• Work to complete: Provide the data again in its entirety, exactly as given.

• Source data:
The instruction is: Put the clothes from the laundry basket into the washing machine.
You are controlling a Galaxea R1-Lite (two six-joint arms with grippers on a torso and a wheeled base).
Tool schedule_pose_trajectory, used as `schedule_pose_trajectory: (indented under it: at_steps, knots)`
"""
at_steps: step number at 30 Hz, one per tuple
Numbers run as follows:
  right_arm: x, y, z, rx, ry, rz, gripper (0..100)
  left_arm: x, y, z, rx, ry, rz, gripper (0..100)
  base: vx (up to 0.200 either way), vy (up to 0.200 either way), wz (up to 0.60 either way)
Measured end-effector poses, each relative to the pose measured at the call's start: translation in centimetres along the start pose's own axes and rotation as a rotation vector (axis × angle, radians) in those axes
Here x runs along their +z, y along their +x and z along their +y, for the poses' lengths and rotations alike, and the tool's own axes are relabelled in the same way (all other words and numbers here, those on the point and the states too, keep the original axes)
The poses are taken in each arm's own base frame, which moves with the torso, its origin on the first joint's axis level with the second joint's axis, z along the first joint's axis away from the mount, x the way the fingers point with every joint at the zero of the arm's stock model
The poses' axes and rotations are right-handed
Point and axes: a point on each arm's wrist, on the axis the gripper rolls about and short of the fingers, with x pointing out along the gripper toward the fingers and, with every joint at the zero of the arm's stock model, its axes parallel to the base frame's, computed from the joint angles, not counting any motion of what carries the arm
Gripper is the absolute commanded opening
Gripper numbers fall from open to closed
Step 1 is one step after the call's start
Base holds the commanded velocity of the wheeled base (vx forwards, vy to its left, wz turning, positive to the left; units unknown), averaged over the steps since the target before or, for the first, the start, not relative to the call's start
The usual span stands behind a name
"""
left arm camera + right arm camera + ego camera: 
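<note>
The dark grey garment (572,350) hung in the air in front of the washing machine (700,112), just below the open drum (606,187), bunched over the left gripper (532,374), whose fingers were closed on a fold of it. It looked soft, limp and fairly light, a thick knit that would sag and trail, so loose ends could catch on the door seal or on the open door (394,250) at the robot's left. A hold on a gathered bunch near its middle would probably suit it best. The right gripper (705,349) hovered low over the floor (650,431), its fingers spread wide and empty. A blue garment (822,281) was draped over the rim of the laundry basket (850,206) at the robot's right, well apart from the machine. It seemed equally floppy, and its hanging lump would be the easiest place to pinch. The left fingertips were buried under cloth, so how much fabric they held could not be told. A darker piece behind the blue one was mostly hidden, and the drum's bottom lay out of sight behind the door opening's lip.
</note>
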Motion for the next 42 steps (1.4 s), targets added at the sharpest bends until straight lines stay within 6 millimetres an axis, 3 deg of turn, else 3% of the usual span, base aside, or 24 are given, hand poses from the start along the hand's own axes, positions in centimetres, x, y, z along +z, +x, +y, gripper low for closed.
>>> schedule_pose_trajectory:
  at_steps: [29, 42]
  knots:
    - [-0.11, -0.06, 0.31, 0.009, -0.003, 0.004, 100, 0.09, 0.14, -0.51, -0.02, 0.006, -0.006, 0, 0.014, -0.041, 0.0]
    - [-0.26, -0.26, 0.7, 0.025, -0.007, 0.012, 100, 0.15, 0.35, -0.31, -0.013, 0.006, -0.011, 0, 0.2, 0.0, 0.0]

• Final answer:
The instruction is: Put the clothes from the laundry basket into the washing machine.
You are controlling a Galaxea R1-Lite (two six-joint arms with grippers on a torso and a wheeled base).
Tool schedule_pose_trajectory, used as `schedule_pose_trajectory: (indented under it: at_steps, knots)`
"""
at_steps: step number at 30 Hz, one per tuple
Numbers run as follows:
  right_arm: x, y, z, rx, ry, rz, gripper (0..100)
  left_arm: x, y, z, rx, ry, rz, gripper (0..100)
  base: vx (up to 0.200 either way), vy (up to 0.200 either way), wz (up to 0.60 either way)
Measured end-effector poses, each relative to the pose measured at the call's start: translation in centimetres along the start pose's own axes and rotation as a rotation vector (axis × angle, radians) in those axes
Here x runs along their +z, y along their +x and z along their +y, for the poses' lengths and rotations alike, and the tool's own axes are relabelled in the same way (all other words and numbers here, those on the point and the states too, keep the original axes)
The poses are taken in each arm's own base frame, which moves with the torso, its origin on the first joint's axis level with the second joint's axis, z along the first joint's axis away from the mount, x the way the fingers point with every joint at the zero of the arm's stock model
The poses' axes and rotations are right-handed
Point and axes: a point on each arm's wrist, on the axis the gripper rolls about and short of the fingers, with x pointing out along the gripper toward the fingers and, with every joint at the zero of the arm's stock model, its axes parallel to the base frame's, computed from the joint angles, not counting any motion of what carries the arm
Gripper is the absolute commanded opening
Gripper numbers fall from open to closed
Step 1 is one step after the call's start
Base holds the commanded velocity of the wheeled base (vx forwards, vy to its left, wz turning, positive to the left; units unknown), averaged over the steps since the target before or, for the first, the start, not relative to the call's start
The usual span stands behind a name
"""
left arm camera + right arm camera + ego camera: 
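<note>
The dark grey garment (572,350) hung in the air in front of the washing machine (700,112), just below the open drum (606,187), bunched over the left gripper (532,374), whose fingers were closed on a fold of it. It looked soft, limp and fairly light, a thick knit that would sag and trail, so loose ends could catch on the door seal or on the open door (394,250) at the robot's left. A hold on a gathered bunch near its middle would probably suit it best. The right gripper (705,349) hovered low over the floor (650,431), its fingers spread wide and empty. A blue garment (822,281) was draped over the rim of the laundry basket (850,206) at the robot's right, well apart from the machine. It seemed equally floppy, and its hanging lump would be the easiest place to pinch. The left fingertips were buried under cloth, so how much fabric they held could not be told. A darker piece behind the blue one was mostly hidden, and the drum's bottom lay out of sight behind the door opening's lip.
</note>
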Motion for the next 42 steps (1.4 s), targets added at the sharpest bends until straight lines stay within 6 millimetres an axis, 3 deg of turn, else 3% of the usual span, base aside, or 24 are given, hand poses from the start along the hand's own axes, positions in centimetres, x, y, z along +z, +x, +y, gripper low for closed.
>>> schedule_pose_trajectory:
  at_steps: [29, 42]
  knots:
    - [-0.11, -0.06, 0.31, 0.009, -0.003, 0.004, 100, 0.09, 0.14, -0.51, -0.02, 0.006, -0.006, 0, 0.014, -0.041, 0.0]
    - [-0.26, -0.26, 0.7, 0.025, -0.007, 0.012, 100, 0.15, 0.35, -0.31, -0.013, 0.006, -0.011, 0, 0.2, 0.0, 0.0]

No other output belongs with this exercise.